**Your objective**
From the entries below, write out exactly the lines between the line holding "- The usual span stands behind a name" and the line holding "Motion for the", inclusive, excluding any pictures.

**Provided entries**
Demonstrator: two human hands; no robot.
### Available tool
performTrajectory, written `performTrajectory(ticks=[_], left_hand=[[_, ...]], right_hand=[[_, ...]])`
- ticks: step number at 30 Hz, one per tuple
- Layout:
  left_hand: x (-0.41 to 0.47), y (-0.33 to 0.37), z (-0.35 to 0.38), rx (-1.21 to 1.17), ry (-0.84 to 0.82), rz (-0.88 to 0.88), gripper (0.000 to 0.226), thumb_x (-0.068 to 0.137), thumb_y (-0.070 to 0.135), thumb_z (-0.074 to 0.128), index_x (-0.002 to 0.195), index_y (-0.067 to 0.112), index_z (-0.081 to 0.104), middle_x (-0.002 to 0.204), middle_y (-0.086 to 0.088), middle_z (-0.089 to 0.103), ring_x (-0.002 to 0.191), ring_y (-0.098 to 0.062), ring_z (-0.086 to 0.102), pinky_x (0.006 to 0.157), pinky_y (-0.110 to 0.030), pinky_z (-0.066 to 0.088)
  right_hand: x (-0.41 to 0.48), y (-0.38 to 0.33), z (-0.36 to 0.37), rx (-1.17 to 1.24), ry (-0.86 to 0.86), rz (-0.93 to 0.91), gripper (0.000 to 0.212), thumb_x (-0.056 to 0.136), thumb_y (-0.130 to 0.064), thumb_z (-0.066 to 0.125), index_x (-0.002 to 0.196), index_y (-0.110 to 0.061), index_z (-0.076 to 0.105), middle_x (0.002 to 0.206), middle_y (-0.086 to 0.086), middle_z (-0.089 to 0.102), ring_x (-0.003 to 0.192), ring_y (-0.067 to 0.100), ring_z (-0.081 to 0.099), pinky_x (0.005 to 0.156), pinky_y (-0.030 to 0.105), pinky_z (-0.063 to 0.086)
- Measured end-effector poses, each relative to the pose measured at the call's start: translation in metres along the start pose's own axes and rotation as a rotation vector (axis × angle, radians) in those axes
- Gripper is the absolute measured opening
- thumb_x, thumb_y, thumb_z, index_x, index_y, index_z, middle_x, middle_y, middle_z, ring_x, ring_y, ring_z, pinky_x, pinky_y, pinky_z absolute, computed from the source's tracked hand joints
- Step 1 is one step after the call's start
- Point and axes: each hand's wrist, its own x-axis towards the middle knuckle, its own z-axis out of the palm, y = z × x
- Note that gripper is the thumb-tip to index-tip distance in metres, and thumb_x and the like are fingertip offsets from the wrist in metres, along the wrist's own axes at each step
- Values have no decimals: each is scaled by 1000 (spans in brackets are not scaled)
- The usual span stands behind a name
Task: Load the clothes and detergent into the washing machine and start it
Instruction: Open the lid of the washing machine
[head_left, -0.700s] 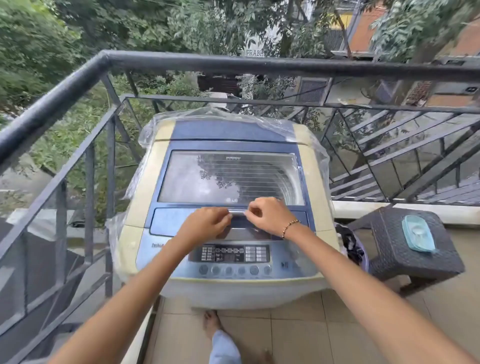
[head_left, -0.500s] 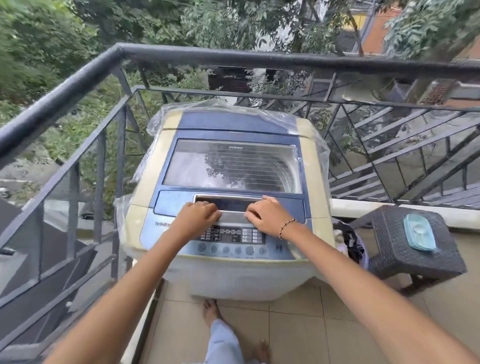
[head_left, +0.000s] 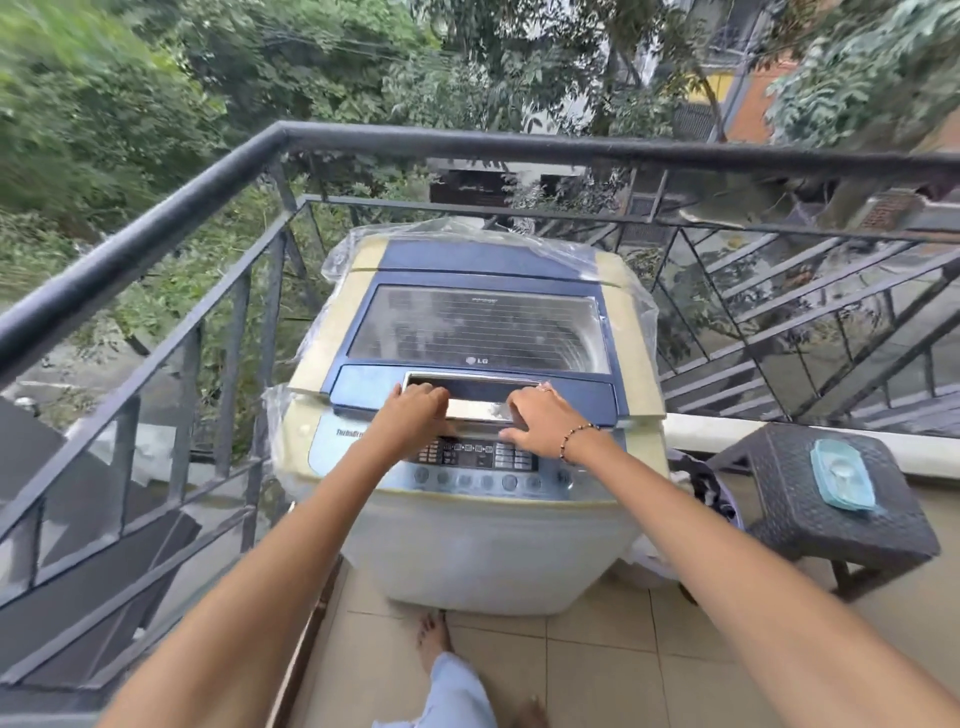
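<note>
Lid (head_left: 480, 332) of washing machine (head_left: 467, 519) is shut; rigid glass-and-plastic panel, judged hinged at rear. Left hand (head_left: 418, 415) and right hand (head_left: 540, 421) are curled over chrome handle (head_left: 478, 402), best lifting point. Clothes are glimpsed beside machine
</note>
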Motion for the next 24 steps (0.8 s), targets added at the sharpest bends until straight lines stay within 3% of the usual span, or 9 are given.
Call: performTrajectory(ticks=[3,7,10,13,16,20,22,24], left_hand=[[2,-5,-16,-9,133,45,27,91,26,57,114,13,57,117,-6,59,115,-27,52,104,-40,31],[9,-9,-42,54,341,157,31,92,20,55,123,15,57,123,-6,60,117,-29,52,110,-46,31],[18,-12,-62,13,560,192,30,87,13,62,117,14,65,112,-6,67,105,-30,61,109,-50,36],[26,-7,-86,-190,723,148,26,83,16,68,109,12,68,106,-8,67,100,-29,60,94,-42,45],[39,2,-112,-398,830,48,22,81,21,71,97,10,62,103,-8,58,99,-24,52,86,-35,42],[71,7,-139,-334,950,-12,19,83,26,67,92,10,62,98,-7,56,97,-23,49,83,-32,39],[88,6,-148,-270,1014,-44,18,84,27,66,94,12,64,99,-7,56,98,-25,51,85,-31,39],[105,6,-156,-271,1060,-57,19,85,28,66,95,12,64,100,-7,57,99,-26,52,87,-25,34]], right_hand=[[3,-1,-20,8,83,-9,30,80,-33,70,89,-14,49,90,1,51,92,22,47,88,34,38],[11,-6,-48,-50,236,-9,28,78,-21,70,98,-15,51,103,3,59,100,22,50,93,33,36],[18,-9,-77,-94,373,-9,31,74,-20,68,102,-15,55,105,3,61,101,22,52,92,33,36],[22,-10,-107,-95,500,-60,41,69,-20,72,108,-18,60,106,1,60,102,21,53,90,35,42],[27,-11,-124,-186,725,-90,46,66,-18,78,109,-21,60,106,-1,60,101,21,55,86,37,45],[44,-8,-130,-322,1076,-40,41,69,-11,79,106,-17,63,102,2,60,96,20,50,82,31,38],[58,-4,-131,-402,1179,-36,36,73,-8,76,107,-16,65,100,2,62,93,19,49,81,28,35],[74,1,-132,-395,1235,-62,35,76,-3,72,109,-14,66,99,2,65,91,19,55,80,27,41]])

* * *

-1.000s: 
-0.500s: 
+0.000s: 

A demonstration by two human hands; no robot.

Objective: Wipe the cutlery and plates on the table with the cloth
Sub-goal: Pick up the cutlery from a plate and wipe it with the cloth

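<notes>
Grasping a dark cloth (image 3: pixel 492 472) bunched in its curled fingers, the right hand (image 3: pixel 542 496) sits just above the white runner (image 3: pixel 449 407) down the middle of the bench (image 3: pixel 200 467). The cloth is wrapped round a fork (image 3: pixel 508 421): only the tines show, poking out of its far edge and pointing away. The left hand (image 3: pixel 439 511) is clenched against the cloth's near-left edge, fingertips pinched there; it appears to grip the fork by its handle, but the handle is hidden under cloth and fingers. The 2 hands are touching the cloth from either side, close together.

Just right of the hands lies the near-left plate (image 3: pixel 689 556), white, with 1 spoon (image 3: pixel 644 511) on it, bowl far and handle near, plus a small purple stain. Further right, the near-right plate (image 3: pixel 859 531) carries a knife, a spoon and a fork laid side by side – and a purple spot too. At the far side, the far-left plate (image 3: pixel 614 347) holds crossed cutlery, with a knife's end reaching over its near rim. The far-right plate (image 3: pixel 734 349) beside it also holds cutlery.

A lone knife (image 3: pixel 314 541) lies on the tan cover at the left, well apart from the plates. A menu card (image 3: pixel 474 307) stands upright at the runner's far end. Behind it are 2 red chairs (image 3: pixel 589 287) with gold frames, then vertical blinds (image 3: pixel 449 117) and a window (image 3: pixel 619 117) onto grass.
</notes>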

**Response to this exercise**
- The usual span stands behind a name
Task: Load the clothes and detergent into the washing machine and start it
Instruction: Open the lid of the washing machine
[head_left, -0.700s] 
[head_left, -0.500s] 
[head_left, +0.000s] 
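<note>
Lid (head_left: 480, 332) of washing machine (head_left: 467, 519) is shut; rigid glass-and-plastic panel, judged hinged at rear. Left hand (head_left: 418, 415) and right hand (head_left: 540, 421) are curled over chrome handle (head_left: 478, 402), best lifting point. Clothes are glimpsed beside machine
</note>
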Motion for the next 24 steps (0.8 s), targets added at the sharpest bends until straight lines stay within 3% of the usual span, or 9 are given.

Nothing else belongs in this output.